Penapembaharu.com, Abu Dhabi – Tepat setelah kesepakatan normalisasi UEA-Bahrain awal dengan Israel pada
Bulan September, beberapa warga Emirat mengambil foto narsis dengan mengunjungi Israel setelah mencairnya hubungan.
Sebagai bagian dari kesepakatan tersebut, kedua negara kini telah dibebaskan dari kewajiban visa ketika ingin mengunjungi satu sama lain.
Tetapi kemurahan hati yang sama tidak ada dalam hal peraturan visa dan banyak negara mayoritas muslim lainnya.
Dengan pengecualian hanya negara GCC dan Kazakhstan, Malaysia, Brunei, dan Maladewa, tidak ada warga negara Muslim lain yang dapat memasuki Emirates tanpa visa. Faktanya, ada semacam “larangan muslim diam-diam” di UEA akhir-akhir ini.
Negara-negara Uni Eropa juga dibebaskan dari peraturan visa, sementara warga negara seperti Inggris, Amerika Serikat dan Australia memenuhi syarat untuk mendapatkan visa setibanya di UEA. Orang Cina, Jepang, dan Rusia juga dapat masuk tanpa memerlukan dokumentasi.
Tetapi jika anda orang Turki, Maroko, Pakistan, atau Iran, anda harus mengantri di depan salah satu kedutaan atau konsulat UEA di negara anda masing-masing.
Warga beberapa negara seperti Afghanistan, Irak, Iran dan Pakistan juga perlu menunjukkan dokumen tambahan untuk masuk.
Kelakuan Buruk
Banyak kekecewaan dari manajemen beberapa hotel Emirat, beberapa orang Israel telah menggunakan kesempatan itu untuk mencuri barang-barang lain dari hotel, seperti: handuk, lampu, gantungan baju, dan wadah es.
Pencurian itu cukup meluas sehingga media Israel memberitakannya.

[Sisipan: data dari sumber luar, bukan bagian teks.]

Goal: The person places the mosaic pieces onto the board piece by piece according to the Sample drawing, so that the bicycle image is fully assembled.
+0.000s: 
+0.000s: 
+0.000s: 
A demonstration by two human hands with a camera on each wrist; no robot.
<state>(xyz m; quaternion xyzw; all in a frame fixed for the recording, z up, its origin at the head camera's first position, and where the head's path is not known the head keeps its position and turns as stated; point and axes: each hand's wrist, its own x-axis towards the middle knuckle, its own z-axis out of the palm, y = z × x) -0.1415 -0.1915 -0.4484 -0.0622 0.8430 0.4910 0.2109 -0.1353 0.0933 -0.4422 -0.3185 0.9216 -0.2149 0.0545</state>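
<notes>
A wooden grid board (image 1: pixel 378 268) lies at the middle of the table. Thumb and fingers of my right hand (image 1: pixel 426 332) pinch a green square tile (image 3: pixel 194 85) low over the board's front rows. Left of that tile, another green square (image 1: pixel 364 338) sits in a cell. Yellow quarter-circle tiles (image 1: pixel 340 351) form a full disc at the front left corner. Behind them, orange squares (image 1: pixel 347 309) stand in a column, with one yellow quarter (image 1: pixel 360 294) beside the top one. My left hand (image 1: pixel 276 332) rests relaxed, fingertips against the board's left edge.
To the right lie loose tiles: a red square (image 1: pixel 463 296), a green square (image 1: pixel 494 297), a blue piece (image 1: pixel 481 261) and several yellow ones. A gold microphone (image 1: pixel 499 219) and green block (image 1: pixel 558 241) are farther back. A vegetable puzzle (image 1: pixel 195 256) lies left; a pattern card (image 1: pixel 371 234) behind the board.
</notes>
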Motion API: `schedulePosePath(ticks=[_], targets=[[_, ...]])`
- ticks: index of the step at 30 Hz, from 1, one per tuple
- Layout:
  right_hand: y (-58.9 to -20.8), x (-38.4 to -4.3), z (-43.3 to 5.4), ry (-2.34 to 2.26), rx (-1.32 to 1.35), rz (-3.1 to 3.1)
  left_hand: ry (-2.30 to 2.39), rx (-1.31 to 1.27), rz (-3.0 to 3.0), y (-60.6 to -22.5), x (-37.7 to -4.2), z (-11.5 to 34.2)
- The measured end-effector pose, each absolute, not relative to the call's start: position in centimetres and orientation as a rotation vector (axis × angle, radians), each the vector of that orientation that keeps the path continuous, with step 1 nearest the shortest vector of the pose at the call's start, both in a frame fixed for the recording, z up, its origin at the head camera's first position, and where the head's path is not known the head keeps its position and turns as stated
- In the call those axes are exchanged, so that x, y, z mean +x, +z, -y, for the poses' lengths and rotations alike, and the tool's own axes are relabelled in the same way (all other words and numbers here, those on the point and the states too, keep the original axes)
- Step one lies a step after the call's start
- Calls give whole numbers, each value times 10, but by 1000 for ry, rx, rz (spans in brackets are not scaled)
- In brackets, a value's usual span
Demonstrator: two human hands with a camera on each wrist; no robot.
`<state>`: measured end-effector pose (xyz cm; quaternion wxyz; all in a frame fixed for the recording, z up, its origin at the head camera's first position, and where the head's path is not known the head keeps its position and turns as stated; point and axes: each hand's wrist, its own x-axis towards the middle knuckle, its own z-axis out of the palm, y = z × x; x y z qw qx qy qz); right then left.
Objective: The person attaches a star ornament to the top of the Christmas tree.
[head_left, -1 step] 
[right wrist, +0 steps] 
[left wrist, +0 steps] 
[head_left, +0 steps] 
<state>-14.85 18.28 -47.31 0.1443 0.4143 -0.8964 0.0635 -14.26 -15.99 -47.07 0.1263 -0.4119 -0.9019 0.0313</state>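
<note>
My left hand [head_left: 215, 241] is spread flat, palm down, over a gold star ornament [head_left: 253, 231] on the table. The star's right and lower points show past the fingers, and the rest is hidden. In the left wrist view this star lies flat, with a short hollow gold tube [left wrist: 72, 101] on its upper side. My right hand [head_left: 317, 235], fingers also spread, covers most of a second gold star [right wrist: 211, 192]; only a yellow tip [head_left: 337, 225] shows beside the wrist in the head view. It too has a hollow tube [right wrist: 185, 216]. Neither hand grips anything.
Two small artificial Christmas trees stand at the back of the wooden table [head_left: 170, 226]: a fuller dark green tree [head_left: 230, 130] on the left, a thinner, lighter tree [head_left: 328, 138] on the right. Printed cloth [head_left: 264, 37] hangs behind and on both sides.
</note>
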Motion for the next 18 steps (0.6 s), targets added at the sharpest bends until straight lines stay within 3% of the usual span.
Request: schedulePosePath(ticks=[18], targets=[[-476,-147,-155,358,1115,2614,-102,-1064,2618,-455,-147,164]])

Beberapa bahkan menyarankan bahwa demi hubungan cinta UEA dengan Israel, warga Emirat perlu mempersiapkan diri untuk lebih banyak pencurian.
“Mereka harus tahu bahwa normalisasi dengan Israel berarti harus menyerahkan benda-benda ruangan untuk saat ini, dan mungkin ketika mereka mendarat nanti,” kata Dr Abdalaziz Alkhazraj al-Nasari, seorang presenter Qatar.
“The Steal of The Century”
Sebelum pendudukan Palestina, Zionis membeli sejumlah besar tanah dari pemilik tanah Palestina untuk menciptakan persepsi bahwa lebih banyak orang Yahudi tinggal di Tanah Suci daripada orang asli Palestina.
Setelah Israel berdiri pada tahun 1948, mereka mulai menduduki tanah Palestina. Rumah Palestina dihancurkan secara sistematis di Yerusalem dan kota-kota lain, membangun pemukiman ilegal di wilayah pendudukan.
Orang Palestina dan sekutunya sering menggambarkan pendudukan Israel sebagai tindakan mencuri tanah Palestina. Baru-baru ini, sebuah kelompok hak asasi manusia Israel, B’Tselem, menyebut Israel sebagai “rezim supremasi Yahudi” dan menjalankan sistem pemerintahan ‘apartheid’.
Sami al-Arian, seorang profesor Palestina-Amerika, menyebut “Kesepakatan Abad Ini” – yang meletakkan dasar politik untuk kesepakatan normalisasi UEA-Israel baru-baru ini – sebagai “Pencurian Abad Ini”.